RE: I’d like to get a better understanding of orders of magnitude for compute in deep learning.
Understanding orders of magnitude in deep learning compute involves a strong grasp of how linear scaling rules apply to deep learning computing power.
1. **Training time for deep learning models scales linearly with the number of parameters**: If we have a model with 10 million parameters, it will generally take 10 times as long to train as a model with 1 million parameters.

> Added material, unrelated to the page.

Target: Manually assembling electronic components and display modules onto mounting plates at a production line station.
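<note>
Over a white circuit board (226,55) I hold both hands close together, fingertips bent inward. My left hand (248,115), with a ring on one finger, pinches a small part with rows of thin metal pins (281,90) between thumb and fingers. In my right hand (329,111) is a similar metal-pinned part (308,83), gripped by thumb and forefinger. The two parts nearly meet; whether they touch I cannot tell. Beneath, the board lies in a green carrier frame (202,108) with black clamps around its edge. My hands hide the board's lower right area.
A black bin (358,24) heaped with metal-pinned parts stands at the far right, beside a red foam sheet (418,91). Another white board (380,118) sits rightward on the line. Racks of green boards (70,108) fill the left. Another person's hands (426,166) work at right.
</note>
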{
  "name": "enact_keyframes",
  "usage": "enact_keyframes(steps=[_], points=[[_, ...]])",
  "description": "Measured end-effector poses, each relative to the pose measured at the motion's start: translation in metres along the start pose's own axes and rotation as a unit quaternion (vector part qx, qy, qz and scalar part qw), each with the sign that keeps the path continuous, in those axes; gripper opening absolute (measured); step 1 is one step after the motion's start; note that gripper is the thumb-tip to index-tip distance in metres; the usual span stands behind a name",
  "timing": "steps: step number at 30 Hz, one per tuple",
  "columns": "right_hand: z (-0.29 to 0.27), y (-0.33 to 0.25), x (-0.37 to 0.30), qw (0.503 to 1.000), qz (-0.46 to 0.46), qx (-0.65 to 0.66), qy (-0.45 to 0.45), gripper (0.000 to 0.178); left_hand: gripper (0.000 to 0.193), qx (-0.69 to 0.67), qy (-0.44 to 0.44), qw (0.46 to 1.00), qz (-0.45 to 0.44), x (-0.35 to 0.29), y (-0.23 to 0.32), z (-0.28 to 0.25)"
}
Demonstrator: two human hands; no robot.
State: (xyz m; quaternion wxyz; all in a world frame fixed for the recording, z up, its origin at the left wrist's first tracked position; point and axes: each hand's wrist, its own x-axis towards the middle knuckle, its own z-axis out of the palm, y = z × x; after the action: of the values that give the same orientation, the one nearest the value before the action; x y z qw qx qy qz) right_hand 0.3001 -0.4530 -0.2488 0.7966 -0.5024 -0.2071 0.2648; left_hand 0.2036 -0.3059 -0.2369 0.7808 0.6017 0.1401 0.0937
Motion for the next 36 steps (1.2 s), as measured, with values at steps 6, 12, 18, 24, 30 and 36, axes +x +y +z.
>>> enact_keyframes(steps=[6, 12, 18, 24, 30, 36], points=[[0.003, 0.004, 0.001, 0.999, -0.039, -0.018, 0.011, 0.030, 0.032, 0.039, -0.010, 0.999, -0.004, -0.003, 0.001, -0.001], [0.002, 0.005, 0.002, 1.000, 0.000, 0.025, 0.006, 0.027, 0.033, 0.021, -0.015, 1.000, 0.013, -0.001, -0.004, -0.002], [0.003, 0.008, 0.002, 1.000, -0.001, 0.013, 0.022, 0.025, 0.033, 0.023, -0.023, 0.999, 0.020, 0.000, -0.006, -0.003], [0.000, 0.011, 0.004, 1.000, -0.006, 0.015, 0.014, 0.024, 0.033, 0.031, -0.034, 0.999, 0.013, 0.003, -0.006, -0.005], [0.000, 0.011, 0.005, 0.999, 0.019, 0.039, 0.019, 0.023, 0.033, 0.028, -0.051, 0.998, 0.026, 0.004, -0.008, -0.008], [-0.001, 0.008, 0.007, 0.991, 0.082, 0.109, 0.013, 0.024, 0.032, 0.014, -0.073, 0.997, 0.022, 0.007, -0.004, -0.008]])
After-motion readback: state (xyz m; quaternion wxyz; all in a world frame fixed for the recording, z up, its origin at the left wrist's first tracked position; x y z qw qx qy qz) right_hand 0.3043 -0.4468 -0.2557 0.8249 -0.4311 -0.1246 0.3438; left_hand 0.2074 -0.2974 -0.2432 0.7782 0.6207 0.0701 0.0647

2. **Training time decreases linearly with the amount of computing power**: With double the computing power, you can generally cut training time in half.
3. **Scaling loss**: Eventually, you reach a stage of diminishing returns. If your model is already large and you double its size, you might not see a full 2x improvement in performance. These diminishing returns can be attributed to several factors like overfitting or hardware limitations.
Deep learning compute isn't just about "bigger is better" - it's about balancing the requirements of your model (its size, the size of your dataset, the complexity of the problem you're trying to solve) with the resources you have available.
Some great resources for a deeper understanding include Andrej Karpathy's 'Deep Learning Scaling is Predictable, Empirically', which provides insights into how and why these linear scaling rules work, and the 'Deep Learning Book' by Ian Goodfellow, Yoshua Bengio, and Aaron Courville, which presents comprehensive coverage of the technical aspects of deep learning.